Play The Kiss.Boy Hazes

The musical competition, which originated in the Netherlands in 2010 and was adapted in other countries, including Spain, was temporarily suspended by the RTL television network. “The scandal changed the idea of ​​sexual abuse on a national scale. The kiss, on the other hand, could initially be viewed differently,” says Van Ginkel. Writing the play was therefore “like peeling back the layers of a universal issue.” The author Roos Schlikker also participated in the playwriting. A Spanish adaptation of the play is planned for this October in Madrid.

The protagonist of The kiss He is a man who goes “from the initial euphoria of the players’ triumph to a crisis, and ends up losing everything,” explains the author, a few days before the company goes on stage on Friday in Amsterdam. It is the last performance before the summer break and the seats, arranged in the Badhuistheater, a former bathhouse, are full. Most are female spectators. “Although my character, Leopold (Harm Witteveen), is not Rubiales, he does not understand what he has done either,” says the playwright. “But this kiss thing is nothing. When we sang in the choir, they touched us everywhere, right?” says Fleur (Marieke Fransen), Leopold’s wife, at one point in the performance.
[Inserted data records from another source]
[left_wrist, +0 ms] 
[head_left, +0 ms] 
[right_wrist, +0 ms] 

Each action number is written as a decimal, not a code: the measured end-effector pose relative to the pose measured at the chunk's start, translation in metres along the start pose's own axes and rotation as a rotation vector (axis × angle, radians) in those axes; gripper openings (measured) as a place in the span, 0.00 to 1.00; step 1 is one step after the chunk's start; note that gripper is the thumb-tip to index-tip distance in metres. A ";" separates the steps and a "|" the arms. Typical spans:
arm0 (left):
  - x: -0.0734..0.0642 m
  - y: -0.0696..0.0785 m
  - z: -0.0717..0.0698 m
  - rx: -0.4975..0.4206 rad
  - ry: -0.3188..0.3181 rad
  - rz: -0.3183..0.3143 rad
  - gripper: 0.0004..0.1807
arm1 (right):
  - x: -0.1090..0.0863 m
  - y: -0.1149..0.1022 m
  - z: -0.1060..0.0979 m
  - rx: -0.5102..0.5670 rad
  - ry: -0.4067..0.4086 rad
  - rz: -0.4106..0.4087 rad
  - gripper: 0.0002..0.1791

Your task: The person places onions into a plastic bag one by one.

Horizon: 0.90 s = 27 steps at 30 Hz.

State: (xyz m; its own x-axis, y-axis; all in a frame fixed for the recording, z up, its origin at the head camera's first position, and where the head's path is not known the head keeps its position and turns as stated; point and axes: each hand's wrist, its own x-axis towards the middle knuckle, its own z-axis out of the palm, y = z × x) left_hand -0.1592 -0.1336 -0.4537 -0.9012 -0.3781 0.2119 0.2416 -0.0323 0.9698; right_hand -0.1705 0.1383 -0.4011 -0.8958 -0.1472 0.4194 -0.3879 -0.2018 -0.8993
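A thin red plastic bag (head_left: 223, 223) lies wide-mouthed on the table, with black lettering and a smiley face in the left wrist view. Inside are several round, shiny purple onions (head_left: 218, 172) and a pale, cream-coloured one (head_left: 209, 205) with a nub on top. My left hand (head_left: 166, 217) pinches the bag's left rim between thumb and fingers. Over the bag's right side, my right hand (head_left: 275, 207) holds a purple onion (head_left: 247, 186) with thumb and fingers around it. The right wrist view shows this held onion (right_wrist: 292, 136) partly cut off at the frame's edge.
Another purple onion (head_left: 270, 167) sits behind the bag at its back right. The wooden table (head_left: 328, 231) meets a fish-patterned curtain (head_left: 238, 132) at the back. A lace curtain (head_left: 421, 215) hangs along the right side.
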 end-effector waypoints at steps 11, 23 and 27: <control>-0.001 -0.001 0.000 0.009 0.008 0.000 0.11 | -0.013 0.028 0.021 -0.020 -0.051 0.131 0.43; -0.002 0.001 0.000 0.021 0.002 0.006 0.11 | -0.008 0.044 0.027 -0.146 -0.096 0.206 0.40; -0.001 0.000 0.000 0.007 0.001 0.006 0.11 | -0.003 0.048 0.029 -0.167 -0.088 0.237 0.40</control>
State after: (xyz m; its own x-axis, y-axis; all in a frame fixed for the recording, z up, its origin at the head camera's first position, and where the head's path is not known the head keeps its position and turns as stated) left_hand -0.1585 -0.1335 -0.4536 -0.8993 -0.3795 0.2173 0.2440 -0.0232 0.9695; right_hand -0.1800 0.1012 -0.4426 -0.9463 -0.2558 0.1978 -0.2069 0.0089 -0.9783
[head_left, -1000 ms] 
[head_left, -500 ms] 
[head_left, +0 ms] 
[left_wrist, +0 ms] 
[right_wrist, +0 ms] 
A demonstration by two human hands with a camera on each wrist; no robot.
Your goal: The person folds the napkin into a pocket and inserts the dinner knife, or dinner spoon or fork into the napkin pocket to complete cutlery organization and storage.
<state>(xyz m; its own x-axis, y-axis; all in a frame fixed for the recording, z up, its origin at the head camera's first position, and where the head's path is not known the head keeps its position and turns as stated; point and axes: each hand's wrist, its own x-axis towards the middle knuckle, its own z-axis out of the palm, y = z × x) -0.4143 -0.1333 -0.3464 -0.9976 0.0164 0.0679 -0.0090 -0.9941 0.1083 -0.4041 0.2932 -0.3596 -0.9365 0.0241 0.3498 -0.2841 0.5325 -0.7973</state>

The Toetssteen theatre group is an independent company that performs mainly Dutch repertoire. It is more than 30 years old and started as an amateur ensemble. Van Ginkel says that working with this group allows him to put together productions very quickly. “This is very useful when there are burning social issues.” The kissreopens old family wounds and presents a personal breakdown and a generational clash with room for shouting, hugging and even punching. At first, Leopold is elated by the victory of the women’s team. Without warning, his brother Lammert (Carlo van Munster), an activist against polluting companies, arrives, shaken. The wives of both and HJ, Leopold’s son, with his girlfriend, complete the cast. The conflict over the kiss is compounded by sibling rivalries, the young man’s lament over the lack of paternal attention, the tension between the sisters-in-law, and the complaints about harmful emissions against Leopold’s steel company.

Play The Kiss.
Play The Kiss.Boy Hazes

The pressure mounts throughout the night to the point that Leopold, cornered, ends up calling them all hypocrites. There is laughter and tears; the recurring presence of some terrible organic wines sold by Leopold’s wife; confessions of loves cut short by cowardice between Leopold and his sister-in-law, Bea (Linda Tordoir); a girlfriend (Carlijn Droppert) halfway between bewilderment and repulsion; and a multiple outburst of physical violence. The lights underline the action without interfering, and the music plays at the rhythm that the actors demand with their gestures. The blows of everyone against everyone, which end on the floor or crying, also serve as a catharsis. As if a crack were opened in an invisible wall through which reality penetrates: the steel company stops sponsoring the football club and Leopold loses everything.

Fade to black, and then, in the shadows, with the family scattered and battered, there is a hint of rapprochement between father and son (Jelle Ozinga). The young man remembers a happy moment in his childhood, when he went to the beach with his parents and everything was harmonious and promising for the future. What he doesn’t know is that his parents remember that day by the sea with equal intensity, although they didn’t know how to keep its light alive. The beach ball that the father carries at the beginning of the play, and throws to the spectators, reappears. In the misfortune, father and son remember the old day on the sand, stellar in its simplicity. Perhaps this part of their lives can be fixed. The ball reappears and is thrown back to the audience as the lights go out.